• **Raw data**
■ ■ ■ ■
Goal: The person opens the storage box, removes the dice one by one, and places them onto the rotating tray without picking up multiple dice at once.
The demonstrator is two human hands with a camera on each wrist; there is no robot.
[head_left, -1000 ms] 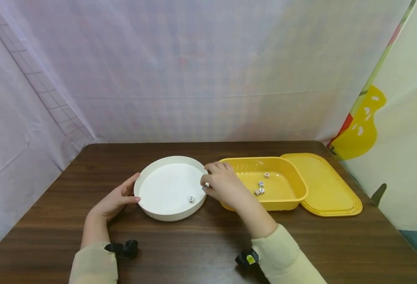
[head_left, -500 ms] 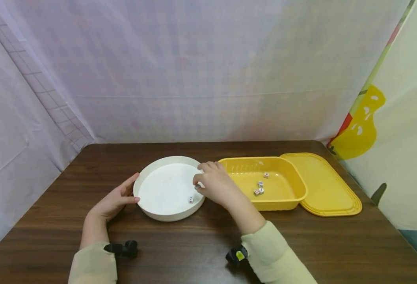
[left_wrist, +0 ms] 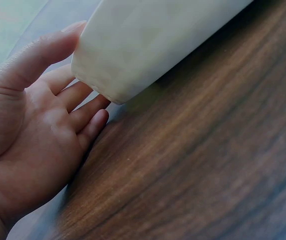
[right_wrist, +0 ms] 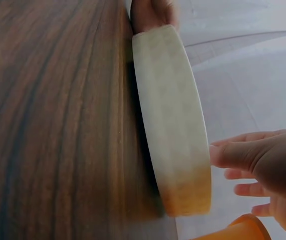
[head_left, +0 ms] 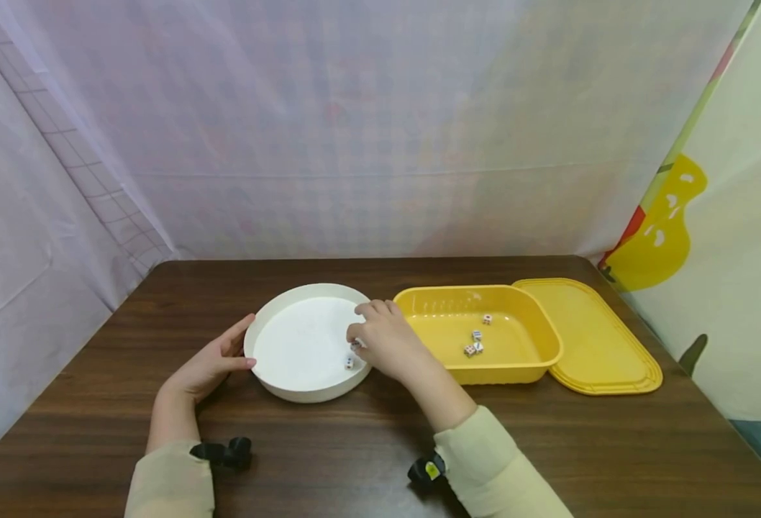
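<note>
A round white tray [head_left: 309,345] with a low wall lies on the table. My left hand [head_left: 208,363] rests against its left side, thumb and fingers spread along the outer wall; the left wrist view shows the palm [left_wrist: 37,135] apart from it. Over the tray's right side, my right hand [head_left: 387,342] pinches a die [head_left: 355,347], mostly hidden by the fingers. Just below it, another white die [head_left: 349,362] lies in the tray. The right wrist view shows my right hand [right_wrist: 263,170] beside the tray's rim, with the die out of sight.
A yellow rectangular container [head_left: 516,374] stands right of the tray, with several dice [head_left: 477,336] inside. Its yellow lid [head_left: 603,345] lies farther right, partly under the container's edge. White cloth [head_left: 367,129] hangs behind the brown wooden table [head_left: 316,460].
My right hand has moved left with the die, from the tray's right rim to inside it, and lowered slightly near the other die. The left hand and the tray look unmoved.
</note>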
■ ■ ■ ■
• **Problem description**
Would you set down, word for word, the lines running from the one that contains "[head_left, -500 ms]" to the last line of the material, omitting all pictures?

• **Solution**
[head_left, -500 ms] 
[left_wrist, +0 ms] 
[right_wrist, +0 ms] 
[head_left, +0 ms] 
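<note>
A round white tray [head_left: 309,345] with a low wall lies on the table. My left hand [head_left: 208,363] rests against its left side, thumb and fingers spread along the outer wall; the left wrist view shows the palm [left_wrist: 37,135] apart from it. Over the tray's right side, my right hand [head_left: 387,342] pinches a die [head_left: 355,347], mostly hidden by the fingers. Just below it, another white die [head_left: 349,362] lies in the tray. The right wrist view shows my right hand [right_wrist: 263,170] beside the tray's rim, with the die out of sight.
A yellow rectangular container [head_left: 516,374] stands right of the tray, with several dice [head_left: 477,336] inside. Its yellow lid [head_left: 603,345] lies farther right, partly under the container's edge. White cloth [head_left: 367,129] hangs behind the brown wooden table [head_left: 316,460].
My right hand has moved left with the die, from the tray's right rim to inside it, and lowered slightly near the other die. The left hand and the tray look unmoved.
</note>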

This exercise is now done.